In the copy, keep the lines from the first line of the material below through the line containing "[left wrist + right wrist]" exactly as they are, and include no pictures.

*Data:*
'''

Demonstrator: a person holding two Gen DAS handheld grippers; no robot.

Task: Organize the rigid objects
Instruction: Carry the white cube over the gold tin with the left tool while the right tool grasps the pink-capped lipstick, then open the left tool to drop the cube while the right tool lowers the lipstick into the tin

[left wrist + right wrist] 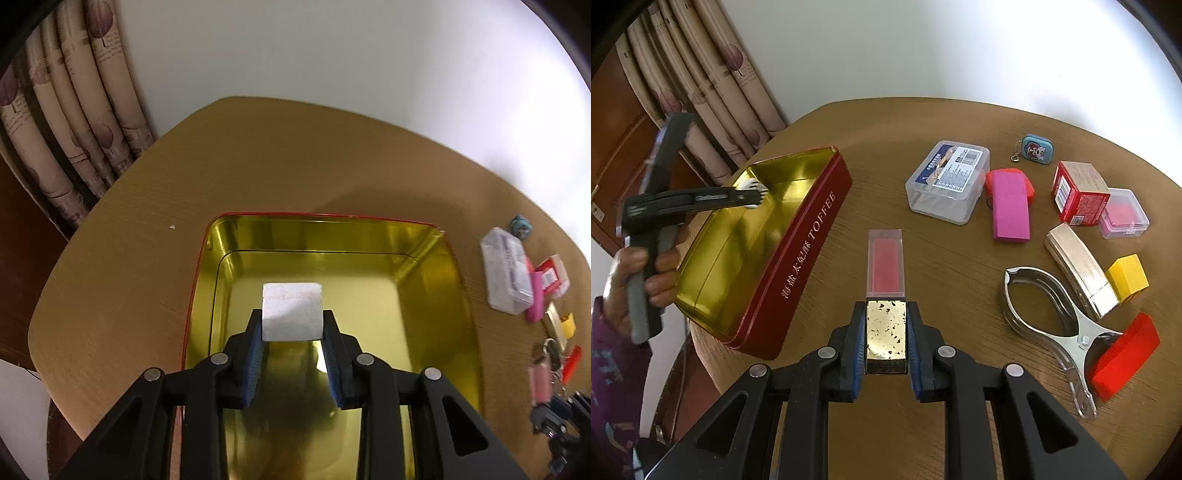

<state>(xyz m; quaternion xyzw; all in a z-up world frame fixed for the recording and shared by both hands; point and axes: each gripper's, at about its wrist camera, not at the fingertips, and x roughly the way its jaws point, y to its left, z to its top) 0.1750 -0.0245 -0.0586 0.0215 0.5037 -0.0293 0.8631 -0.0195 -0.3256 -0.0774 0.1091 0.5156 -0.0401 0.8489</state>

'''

*Solved exercise:*
Demonstrator: a person holding two Gen DAS handheld grippers; no robot.

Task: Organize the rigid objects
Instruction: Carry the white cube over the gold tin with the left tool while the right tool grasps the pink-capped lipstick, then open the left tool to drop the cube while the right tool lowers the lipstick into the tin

[left wrist + right wrist] 

There is no more to the output.